Naina Lal Kidwai is arguably a creator of trends. When she shows interest in a company, people sit up and take notice. Her ability to learn from her experience and use that knowledge has seen her scale the corporate ladder rapidly. Her success has been credited to her skills at networking with the bureaucracy and the corporate world. Her instinct for spotting a deal combined with her ability to predict market trends have contributed to her meteoric success in the corporate world. Kidwai joined ANZ Grindlays Bank (now Standard Chartered Bank) in India in 1982, rising through the ranks in a variety of merchant, retail, and investment banking assignments.In 1994, when she joined Morgan Stanley, IT was not the rage. It was only an emerging investment area. Naina Lal Kidwai spotted the opportunity and cashed in for her clients.In 1999, when Morgan Stanley was in trouble with its mutual funds, Kidwai took it by the scruff of its neck and implemented a strategic business plan that was focused on IT investments. Since then, she has been involved with helping Indian IT giants raise capital.

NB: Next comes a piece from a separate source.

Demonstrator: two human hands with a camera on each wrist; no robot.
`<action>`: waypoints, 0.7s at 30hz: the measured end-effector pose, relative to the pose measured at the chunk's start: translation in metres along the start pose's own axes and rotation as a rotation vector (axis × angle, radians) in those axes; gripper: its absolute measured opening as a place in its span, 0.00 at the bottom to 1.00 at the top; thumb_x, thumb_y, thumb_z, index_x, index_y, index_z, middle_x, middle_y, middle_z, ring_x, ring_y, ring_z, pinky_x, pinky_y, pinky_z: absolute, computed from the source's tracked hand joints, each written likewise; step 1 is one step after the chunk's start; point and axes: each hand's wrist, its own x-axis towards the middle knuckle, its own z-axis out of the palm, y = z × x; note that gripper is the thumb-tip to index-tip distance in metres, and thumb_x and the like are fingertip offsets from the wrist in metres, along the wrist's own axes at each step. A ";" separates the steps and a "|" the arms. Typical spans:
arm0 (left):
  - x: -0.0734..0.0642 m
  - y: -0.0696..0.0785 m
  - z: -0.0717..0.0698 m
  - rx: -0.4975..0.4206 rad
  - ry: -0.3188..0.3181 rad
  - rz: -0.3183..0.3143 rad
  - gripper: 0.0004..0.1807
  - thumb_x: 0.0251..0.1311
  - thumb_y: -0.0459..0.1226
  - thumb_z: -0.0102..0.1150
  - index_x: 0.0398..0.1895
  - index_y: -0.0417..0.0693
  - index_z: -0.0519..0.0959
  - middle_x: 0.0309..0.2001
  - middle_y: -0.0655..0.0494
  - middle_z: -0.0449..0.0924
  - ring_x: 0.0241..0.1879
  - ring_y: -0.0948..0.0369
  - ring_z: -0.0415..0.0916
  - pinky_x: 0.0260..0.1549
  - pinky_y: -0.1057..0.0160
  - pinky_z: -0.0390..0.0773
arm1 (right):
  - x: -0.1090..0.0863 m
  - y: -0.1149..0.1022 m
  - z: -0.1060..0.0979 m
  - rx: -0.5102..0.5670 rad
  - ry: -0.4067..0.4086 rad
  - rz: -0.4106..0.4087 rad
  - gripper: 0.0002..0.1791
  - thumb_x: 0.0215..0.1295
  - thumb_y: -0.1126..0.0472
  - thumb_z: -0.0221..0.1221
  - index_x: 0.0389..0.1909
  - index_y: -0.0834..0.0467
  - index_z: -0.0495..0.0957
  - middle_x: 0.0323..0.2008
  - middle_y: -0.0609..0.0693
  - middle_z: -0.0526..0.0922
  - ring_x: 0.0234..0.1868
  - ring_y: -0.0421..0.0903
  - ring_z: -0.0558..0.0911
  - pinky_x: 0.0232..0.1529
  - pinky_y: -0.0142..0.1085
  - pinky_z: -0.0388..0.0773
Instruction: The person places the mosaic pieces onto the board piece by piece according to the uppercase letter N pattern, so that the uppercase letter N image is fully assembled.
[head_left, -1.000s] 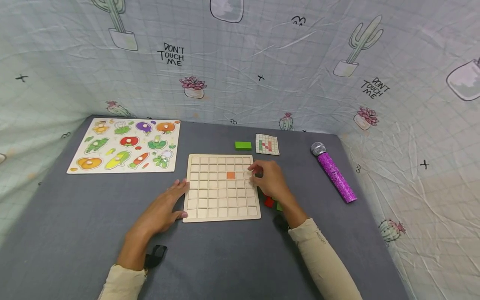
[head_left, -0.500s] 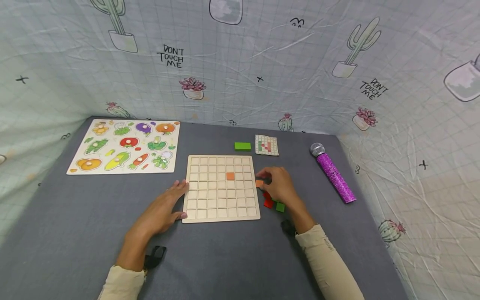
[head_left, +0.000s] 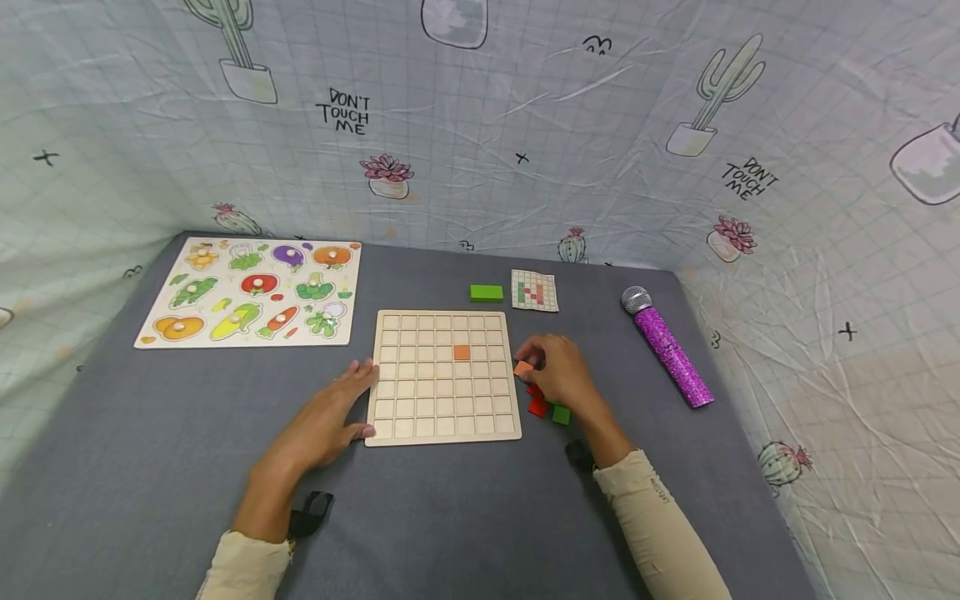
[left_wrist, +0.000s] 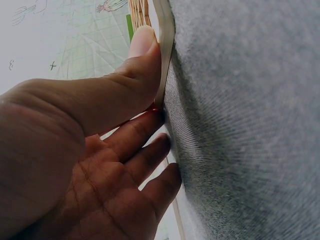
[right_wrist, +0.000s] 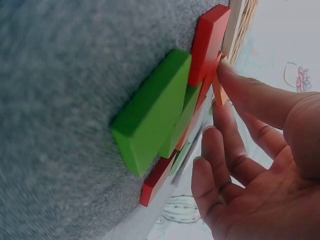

Through a joint venture with the investment bank JM Financial that she helped draft, Kidwai expanded Morgan Stanley’s impact in the country dramatically. She was instrumental in the NYSE listing of Wipro; in facilitating nationwide cellular phone service through a deal involving the Tata and Birla families and AT&T; IPO of automobile giant Maruti Udyog, and in a number of privatizations. November 2002, she became vice chairman and managing director of The Hongkong and Shanghai Banking Corporation’s (HSBC) investment banking and securities business in India. She was selected as one of 2002’s fifteen emerging “Global Influentials” by Time magazine; in 2000, Fortune magazine named her the third most powerful businesswoman in Asia.
Ranked 47th in the Fortune magazine's list(2003), Kidwai is recognized as one of the most powerful investment bankers in the country. Her success as a banker has given her a strong foothold in a male-dominated sector of Investment Banking.

Married and the mother of two children, Kidwai, a devotee of Western and Indian classical music, enjoys returning to the Himalayas for trekking and to observe wildlife.

Kidwai says she has no plans to leave India. "In the U.S., I may have brokered bigger deals, but here, it's much more at the cutting edge of reform, the ability to influence, to shape."